Segment Start: DATA
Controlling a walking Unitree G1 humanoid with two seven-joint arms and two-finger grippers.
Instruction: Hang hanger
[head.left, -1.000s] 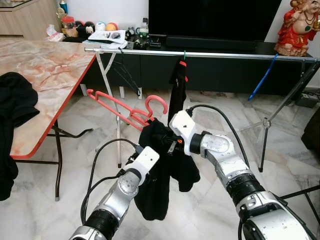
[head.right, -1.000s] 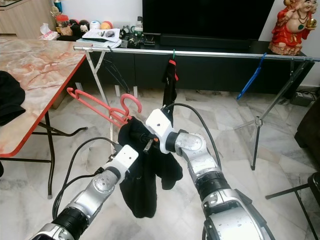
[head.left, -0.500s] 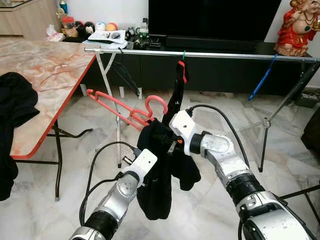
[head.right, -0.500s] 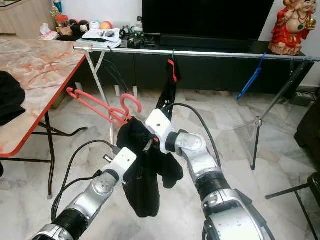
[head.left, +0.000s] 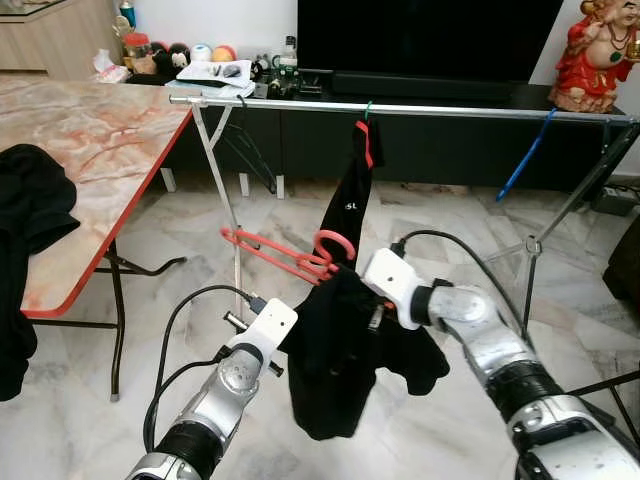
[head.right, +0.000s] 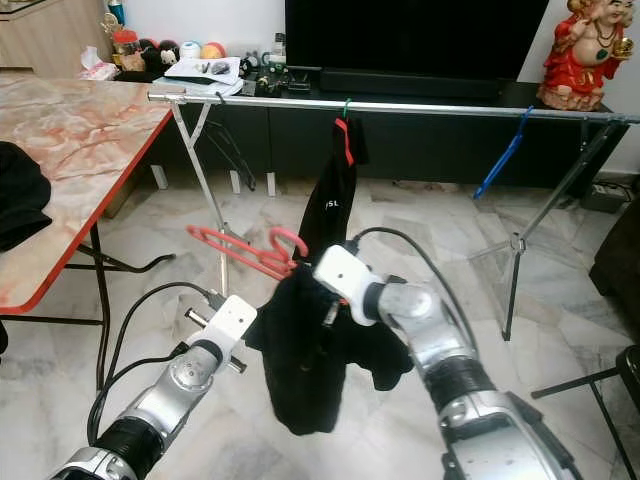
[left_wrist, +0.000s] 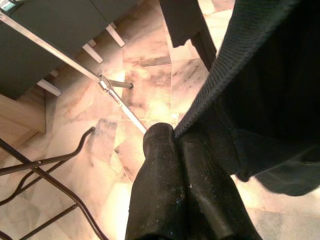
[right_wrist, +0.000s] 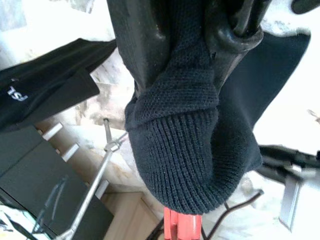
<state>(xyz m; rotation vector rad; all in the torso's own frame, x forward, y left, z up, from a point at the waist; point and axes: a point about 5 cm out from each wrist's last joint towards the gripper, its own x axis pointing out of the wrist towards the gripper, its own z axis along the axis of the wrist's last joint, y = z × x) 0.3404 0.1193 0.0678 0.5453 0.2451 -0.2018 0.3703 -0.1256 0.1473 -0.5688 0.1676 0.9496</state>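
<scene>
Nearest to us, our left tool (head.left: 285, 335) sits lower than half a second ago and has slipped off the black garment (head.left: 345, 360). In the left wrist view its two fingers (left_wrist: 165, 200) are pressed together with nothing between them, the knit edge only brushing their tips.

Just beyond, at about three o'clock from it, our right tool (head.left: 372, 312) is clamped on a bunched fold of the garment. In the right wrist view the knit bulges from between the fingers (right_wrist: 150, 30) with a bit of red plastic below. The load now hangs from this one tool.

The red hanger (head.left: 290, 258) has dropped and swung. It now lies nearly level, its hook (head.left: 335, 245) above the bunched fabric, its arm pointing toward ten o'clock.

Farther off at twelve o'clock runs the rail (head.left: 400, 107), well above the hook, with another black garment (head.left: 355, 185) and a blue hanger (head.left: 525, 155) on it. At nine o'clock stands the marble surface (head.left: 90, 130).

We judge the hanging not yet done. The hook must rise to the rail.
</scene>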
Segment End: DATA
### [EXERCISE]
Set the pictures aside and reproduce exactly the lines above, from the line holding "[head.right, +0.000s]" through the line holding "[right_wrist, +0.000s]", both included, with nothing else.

### [RESULT OF THIS EXERCISE]
[head.right, +0.000s] 
[left_wrist, +0.000s] 
[right_wrist, +0.000s] 

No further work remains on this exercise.